WHAT YOU WILL DO: Retype each entry below, keeping every character the same.

DATA SUPPLIED:
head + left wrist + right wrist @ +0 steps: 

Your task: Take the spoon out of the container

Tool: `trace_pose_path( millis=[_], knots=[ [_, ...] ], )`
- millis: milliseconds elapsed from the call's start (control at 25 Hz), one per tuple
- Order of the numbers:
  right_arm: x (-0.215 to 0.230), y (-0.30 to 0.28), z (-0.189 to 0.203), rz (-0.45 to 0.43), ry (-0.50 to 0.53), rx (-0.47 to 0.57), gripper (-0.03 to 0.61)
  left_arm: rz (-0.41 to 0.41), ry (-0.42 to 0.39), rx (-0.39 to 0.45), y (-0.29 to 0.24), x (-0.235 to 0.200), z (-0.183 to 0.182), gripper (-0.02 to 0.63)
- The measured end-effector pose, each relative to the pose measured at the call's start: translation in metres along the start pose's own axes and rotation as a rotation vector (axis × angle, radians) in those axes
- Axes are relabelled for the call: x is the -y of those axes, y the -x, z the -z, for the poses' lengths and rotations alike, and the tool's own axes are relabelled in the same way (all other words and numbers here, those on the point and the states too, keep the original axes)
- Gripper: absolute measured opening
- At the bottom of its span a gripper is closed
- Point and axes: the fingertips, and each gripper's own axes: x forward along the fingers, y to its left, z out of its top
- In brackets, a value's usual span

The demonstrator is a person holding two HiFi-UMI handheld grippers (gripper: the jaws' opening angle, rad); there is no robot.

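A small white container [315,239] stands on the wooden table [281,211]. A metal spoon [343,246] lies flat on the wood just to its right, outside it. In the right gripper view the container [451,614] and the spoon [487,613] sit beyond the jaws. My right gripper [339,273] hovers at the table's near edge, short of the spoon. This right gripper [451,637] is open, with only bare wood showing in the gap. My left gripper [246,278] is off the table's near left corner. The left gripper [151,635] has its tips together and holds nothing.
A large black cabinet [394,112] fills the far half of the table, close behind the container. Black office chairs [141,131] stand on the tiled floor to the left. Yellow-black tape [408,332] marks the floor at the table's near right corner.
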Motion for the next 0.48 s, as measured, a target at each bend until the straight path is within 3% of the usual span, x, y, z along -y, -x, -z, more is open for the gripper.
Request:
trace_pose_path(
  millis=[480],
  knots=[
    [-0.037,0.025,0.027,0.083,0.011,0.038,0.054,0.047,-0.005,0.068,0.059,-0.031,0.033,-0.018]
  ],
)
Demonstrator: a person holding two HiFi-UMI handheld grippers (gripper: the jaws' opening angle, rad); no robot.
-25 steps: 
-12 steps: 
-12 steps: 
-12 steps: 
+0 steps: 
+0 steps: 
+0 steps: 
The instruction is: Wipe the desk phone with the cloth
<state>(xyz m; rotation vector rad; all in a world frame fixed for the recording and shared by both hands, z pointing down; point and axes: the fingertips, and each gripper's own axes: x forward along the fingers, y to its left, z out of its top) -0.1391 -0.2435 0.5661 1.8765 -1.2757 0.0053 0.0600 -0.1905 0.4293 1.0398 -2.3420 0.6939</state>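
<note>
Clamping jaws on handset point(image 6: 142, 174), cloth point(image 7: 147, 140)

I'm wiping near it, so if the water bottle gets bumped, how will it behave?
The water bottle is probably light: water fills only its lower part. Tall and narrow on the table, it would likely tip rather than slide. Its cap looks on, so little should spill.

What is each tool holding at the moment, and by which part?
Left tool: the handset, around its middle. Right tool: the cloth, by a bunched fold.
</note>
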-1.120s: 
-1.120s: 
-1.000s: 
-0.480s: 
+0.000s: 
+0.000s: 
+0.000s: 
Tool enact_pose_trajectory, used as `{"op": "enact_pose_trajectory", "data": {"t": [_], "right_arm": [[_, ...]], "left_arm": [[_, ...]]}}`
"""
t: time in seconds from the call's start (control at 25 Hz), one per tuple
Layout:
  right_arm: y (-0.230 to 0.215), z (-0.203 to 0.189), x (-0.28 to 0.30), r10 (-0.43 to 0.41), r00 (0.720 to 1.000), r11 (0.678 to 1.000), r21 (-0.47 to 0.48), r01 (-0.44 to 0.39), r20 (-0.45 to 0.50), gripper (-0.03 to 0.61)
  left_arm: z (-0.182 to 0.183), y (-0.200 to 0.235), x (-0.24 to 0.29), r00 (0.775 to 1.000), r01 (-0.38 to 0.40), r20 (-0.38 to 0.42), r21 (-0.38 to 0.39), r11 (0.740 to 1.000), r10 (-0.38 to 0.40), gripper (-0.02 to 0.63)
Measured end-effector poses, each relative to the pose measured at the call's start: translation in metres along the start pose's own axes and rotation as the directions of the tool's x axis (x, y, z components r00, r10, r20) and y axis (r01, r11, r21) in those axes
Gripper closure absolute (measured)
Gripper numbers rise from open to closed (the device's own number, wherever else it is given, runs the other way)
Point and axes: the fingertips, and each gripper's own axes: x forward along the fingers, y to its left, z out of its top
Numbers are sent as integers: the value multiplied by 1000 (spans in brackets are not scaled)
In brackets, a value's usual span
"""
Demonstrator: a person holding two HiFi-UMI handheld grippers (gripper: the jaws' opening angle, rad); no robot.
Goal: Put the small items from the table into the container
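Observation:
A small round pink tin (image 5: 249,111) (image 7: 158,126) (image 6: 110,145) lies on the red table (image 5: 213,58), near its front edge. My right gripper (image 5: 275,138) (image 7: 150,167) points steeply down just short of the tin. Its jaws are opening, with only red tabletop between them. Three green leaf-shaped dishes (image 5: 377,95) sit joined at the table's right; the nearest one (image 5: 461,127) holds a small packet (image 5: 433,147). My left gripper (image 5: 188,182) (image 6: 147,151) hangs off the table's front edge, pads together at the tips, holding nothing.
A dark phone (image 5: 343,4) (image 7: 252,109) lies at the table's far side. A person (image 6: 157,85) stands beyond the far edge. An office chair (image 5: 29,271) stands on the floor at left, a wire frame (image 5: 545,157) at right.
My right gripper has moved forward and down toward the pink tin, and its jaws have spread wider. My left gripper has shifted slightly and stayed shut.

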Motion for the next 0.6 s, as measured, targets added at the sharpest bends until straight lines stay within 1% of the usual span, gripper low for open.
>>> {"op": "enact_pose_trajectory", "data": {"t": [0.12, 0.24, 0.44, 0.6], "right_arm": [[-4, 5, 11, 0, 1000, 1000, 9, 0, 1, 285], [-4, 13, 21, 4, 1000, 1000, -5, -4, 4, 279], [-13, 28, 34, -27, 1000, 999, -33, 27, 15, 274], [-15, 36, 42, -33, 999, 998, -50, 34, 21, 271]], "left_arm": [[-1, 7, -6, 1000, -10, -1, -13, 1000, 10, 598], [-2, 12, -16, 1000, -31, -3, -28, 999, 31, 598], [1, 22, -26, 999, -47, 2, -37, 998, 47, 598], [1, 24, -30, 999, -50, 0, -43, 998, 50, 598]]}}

WRITTEN RESPONSE:
head + left wrist + right wrist @ +0 steps: 

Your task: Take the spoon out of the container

Tool: `trace_pose_path( millis=[_], knots=[ [_, ...] ], )`
- millis: milliseconds elapsed from the call's start (control at 25 Hz), one per tuple
- Order of the numbers:
  right_arm: x (-0.215 to 0.230), y (-0.30 to 0.28), z (-0.189 to 0.203), rz (-0.45 to 0.43), ry (-0.50 to 0.53), rx (-0.47 to 0.57), gripper (-0.03 to 0.61)
  left_arm: rz (-0.41 to 0.41), ry (-0.42 to 0.39), rx (-0.39 to 0.45), y (-0.29 to 0.24), x (-0.235 to 0.200), z (-0.183 to 0.182), gripper (-0.02 to 0.63)
- The measured end-effector pose, each relative to the pose measured at the call's start: translation in metres along the start pose's own axes and rotation as a rotation vector (axis × angle, radians) in those axes
- Axes are relabelled for the call: x is the -y of those axes, y the -x, z the -z, for the poses' lengths and rotations alike, and the tool's own axes are relabelled in the same way (all other words and numbers here, those on the point and the states too, keep the original axes)
- Gripper: absolute measured opening
- At the bottom of its span a gripper is closed
- Point and axes: the fingertips, and each gripper's own axes: x forward along the fingers, y to its left, z out of its top
- In brackets, a value's usual span

The demonstrator is a person holding two HiFi-UMI handheld grippers (gripper: the jaws' opening angle, rad); there is no robot.

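A small white container [315,239] stands on the wooden table [281,211]. A metal spoon [343,246] lies flat on the wood just to its right, outside it. In the right gripper view the container [451,614] and the spoon [487,613] sit beyond the jaws. My right gripper [339,273] hovers at the table's near edge, short of the spoon. This right gripper [451,637] is open, with only bare wood showing in the gap. My left gripper [246,278] is off the table's near left corner. The left gripper [151,635] has its tips together and holds nothing.
A large black cabinet [394,112] fills the far half of the table, close behind the container. Black office chairs [141,131] stand on the tiled floor to the left. Yellow-black tape [408,332] marks the floor at the table's near right corner.
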Motion for the next 0.48 s, as measured, a target at each bend until the straight path is within 3% of the usual span, x, y, z along -y, -x, -z, more is open for the gripper.
Request:
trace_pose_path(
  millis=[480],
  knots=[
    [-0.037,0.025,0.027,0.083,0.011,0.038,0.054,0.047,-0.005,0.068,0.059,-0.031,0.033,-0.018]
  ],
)
Demonstrator: a person holding two HiFi-UMI handheld grippers (gripper: the jaws' opening angle, rad); no robot.
-25 steps: 
-12 steps: 
-12 steps: 
-12 steps: 
+0 steps: 
+0 steps: 
+0 steps: 
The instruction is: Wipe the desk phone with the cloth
<state>(xyz m; rotation vector rad; all in a world frame fixed for the recording and shared by both hands, z pointing down; point and axes: the fingertips, and each gripper's own axes: x forward along the fingers, y to its left, z out of its top) -0.1391 -0.2435 0.5661 1.8765 -1.2757 0.0053 0.0600 -0.1905 0.4293 1.0398 -2.3420 0.6939</state>
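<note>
Clamping jaws on handset point(image 6: 142, 174), cloth point(image 7: 147, 140)

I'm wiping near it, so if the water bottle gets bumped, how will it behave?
The water bottle is probably light: water fills only its lower part. Tall and narrow on the table, it would likely tip rather than slide. Its cap looks on, so little should spill.

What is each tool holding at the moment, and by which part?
Left tool: the handset, around its middle. Right tool: the cloth, by a bunched fold.
</note>
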-1.120s: 
-1.120s: 
-1.000s: 
-0.480s: 
+0.000s: 
+0.000s: 
+0.000s: 
Tool enact_pose_trajectory, used as `{"op": "enact_pose_trajectory", "data": {"t": [_], "right_arm": [[_, ...]], "left_arm": [[_, ...]]}}`
"""
t: time in seconds from the call's start (control at 25 Hz), one per tuple
Layout:
  right_arm: y (-0.230 to 0.215), z (-0.203 to 0.189), x (-0.28 to 0.30), r10 (-0.43 to 0.41), r00 (0.720 to 1.000), r11 (0.678 to 1.000), r21 (-0.47 to 0.48), r01 (-0.44 to 0.39), r20 (-0.45 to 0.50), gripper (-0.03 to 0.61)
  left_arm: z (-0.182 to 0.183), y (-0.200 to 0.235), x (-0.24 to 0.29), r00 (0.775 to 1.000), r01 (-0.38 to 0.40), r20 (-0.38 to 0.42), r21 (-0.38 to 0.39), r11 (0.740 to 1.000), r10 (-0.38 to 0.40), gripper (-0.02 to 0.63)
Measured end-effector poses, each relative to the pose measured at the call's start: translation in metres along the start pose's own axes and rotation as the directions of the tool's x axis (x, y, z components r00, r10, r20) and y axis (r01, r11, r21) in those axes
Gripper closure absolute (measured)
Gripper numbers rise from open to closed (the device's own number, wherever else it is given, runs the other way)
Point and axes: the fingertips, and each gripper's own axes: x forward along the fingers, y to its left, z out of its top
Numbers are sent as integers: the value multiplied by 1000 (spans in brackets are not scaled)
In brackets, a value's usual span
"""
Demonstrator: a person holding two HiFi-UMI handheld grippers (gripper: the jaws' opening angle, rad); no robot.
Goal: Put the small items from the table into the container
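Observation:
A small round pink tin (image 5: 249,111) (image 7: 158,126) (image 6: 110,145) lies on the red table (image 5: 213,58), near its front edge. My right gripper (image 5: 275,138) (image 7: 150,167) points steeply down just short of the tin. Its jaws are opening, with only red tabletop between them. Three green leaf-shaped dishes (image 5: 377,95) sit joined at the table's right; the nearest one (image 5: 461,127) holds a small packet (image 5: 433,147). My left gripper (image 5: 188,182) (image 6: 147,151) hangs off the table's front edge, pads together at the tips, holding nothing.
A dark phone (image 5: 343,4) (image 7: 252,109) lies at the table's far side. A person (image 6: 157,85) stands beyond the far edge. An office chair (image 5: 29,271) stands on the floor at left, a wire frame (image 5: 545,157) at right.
My right gripper has moved forward and down toward the pink tin, and its jaws have spread wider. My left gripper has shifted slightly and stayed shut.
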
Motion for the next 0.6 s, as measured, targets added at the sharpest bends until straight lines stay within 1% of the usual span, gripper low for open.
>>> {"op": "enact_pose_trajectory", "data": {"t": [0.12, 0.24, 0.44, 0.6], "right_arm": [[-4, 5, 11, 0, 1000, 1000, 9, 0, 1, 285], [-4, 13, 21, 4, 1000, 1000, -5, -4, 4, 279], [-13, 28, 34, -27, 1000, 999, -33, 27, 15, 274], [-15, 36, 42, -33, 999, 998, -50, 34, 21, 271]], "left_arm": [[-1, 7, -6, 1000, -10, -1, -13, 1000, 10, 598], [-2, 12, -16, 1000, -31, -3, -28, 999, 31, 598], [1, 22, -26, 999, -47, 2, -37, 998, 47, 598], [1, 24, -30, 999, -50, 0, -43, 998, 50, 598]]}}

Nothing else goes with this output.